Triangle 1989, 153 x153 x16, bois et néon
Mitsouko Mori, à la fin des années 80, se lance dans l’expérimentation d’un nouveau médium : Le tube néon. Associé tour à tour au bois, au plexiglas, l’artiste développe alors, une autre stratégie plastiquequi demeure toutefois dans « une réflexion sur les formes primordiales, élémentaires de la géométrie… » L’utilisation de ce medium ordinaire devenu élément plastique inédit du milieu du 20è siècle, atteste chez Mitsouko Mori cette volonté de s’inscrire dans son temps et d’être toujours tournée vers l’avenir, toujours prête à se réinventer. Elle offre ici, une autre lecture de son travail formel. Le tube fluorescent, affirme, énonce avec rigueur, trace les contours lumineux de ces pièces « lumière », fidèles à l’abstraction géométrique, territoire familier de la plasticienne. Les créations éclairent et s’éclairent, prennent vie dans l’obscurité ambiante des lieux d’exposition. Ce Triangle équilatéral « éclairé-éclairant », possède trois angles à 60° et contient lui-même quatre triangles égaux, plus petits. Il s’élève pointe vers le haut et est composé de cinq néons contenus dans la forme globale. Ces néons tracent chacun un circuit fermé, autonome. Celui du centre, le plus grand, s’éclaire d’une lumière bleue plus soutenue autour duquel s’organisent symétriquement les quatre autres de tailles décroissantes : deux blancs et les deux des extrémités, triangles rectangles, de couleur rouge. Cette œuvre fut conçue en 1989 en hommage au bicentenaire de la révolution française.

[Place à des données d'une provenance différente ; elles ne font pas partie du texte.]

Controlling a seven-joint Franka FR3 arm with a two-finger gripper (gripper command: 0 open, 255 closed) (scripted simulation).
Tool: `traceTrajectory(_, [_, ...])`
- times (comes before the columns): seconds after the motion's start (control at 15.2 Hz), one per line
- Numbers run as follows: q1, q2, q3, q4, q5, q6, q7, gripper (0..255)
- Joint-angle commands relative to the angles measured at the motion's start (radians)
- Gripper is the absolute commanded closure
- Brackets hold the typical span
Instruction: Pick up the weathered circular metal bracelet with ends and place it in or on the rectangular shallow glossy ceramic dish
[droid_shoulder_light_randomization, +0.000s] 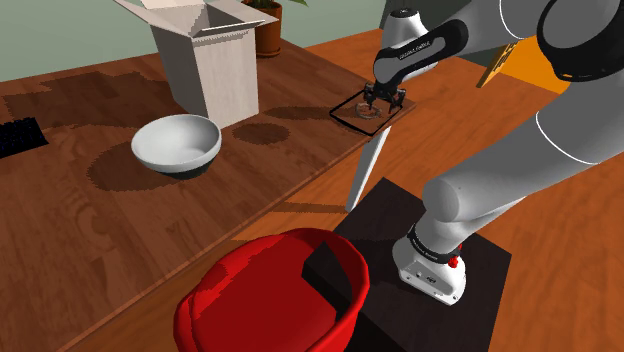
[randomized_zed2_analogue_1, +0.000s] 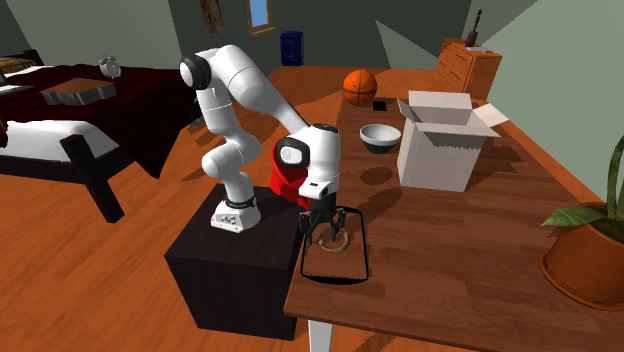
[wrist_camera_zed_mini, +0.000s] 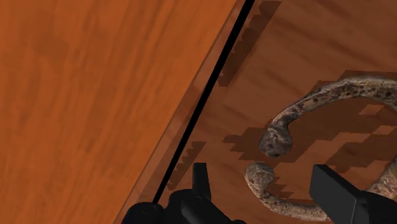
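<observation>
The bracelet (wrist_camera_zed_mini: 331, 95) is a mottled, pitted open metal ring whose two knobbed ends nearly meet. It lies flat inside the shallow rectangular dish (wrist_camera_zed_mini: 208, 95), which has a thin black rim and a brown floor. The dish (droid_shoulder_light_randomization: 345, 117) sits at the table's corner nearest the stand. My gripper (wrist_camera_zed_mini: 267, 188) hangs low over the bracelet (randomized_zed2_analogue_1: 334, 241), open; its fingers (wrist_camera_zed_mini: 200, 181) straddle the ring's lower arc without clasping it. From the side, the gripper (droid_shoulder_light_randomization: 384, 100) stands upright over the dish (randomized_zed2_analogue_1: 335, 278).
A white bowl (droid_shoulder_light_randomization: 177, 143) and an open cardboard box (droid_shoulder_light_randomization: 205, 60) stand further along the table. A red seat (droid_shoulder_light_randomization: 275, 300) sits beside the black stand (droid_shoulder_light_randomization: 440, 300). A potted plant (randomized_zed2_analogue_1: 590, 250) is at the table's far side. The table edge (droid_shoulder_light_randomization: 370, 165) is close to the dish.
</observation>
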Motion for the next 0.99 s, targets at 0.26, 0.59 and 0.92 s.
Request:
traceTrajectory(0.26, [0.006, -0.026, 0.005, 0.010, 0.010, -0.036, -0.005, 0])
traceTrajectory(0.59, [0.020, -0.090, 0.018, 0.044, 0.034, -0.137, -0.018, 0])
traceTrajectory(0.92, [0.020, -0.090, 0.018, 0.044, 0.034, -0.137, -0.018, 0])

La symbolique de ce triangle parfaitement équilibré évoque l’unité, la stabilité, l’élévation concrète ou spirituelle, la perfection, voire une forme de dépassement de la dualité d’un monde binaire : ciel/ terre.
Il
suggère
l’existence peut-être aussi d’un lien intermédiaire pour une lecture plus spirituelle du monde. On ne peut oublier la place prépondérante qu’il occupa dans l’ésotérisme de l’Egypte antique. Force transcendantale qui dépasse la matière. Le bleu, couleur du sacré dans l’histoire des arts, s’élève au centre de cette pièce de 1989. La gamme chromatique symbolise sans équivoque la république française. La composition et la lumière peuvent aussi faire écho dans notre inconscient collectif à l’art des vitraux. Une manière possible pour Mitsouko Mori de revisiter Le Vitrail, de manière contemporaine et d’ honorer à sa façon, l’artisanat d’art de ces grands maitres verriers, artisans funambules oscillant entre le ciel et l’ombre, ces « Passeurs de lumière » comme les a nommés l’auteur et historien, Bernard Tirtiaux dans l’ouvrage qu’il leur a consacré. En parcourant ces œuvres sobres et porteuses de lumière, l’atmosphère si particulière qui règne à la Chapelle Mark Rothko de la Tate Gallery, à Londres n’est pas si loin ! Aussi, les plus jeunes spectateurs y reconnaitront peut-être le sapin éclairé des noëls de l’enfance. Ici, l’art de Mitsouko Mori nous éclaire ! tout n’est que : Simplicité. Grace. Elégance et joie… Isabelle Aubert, 2021.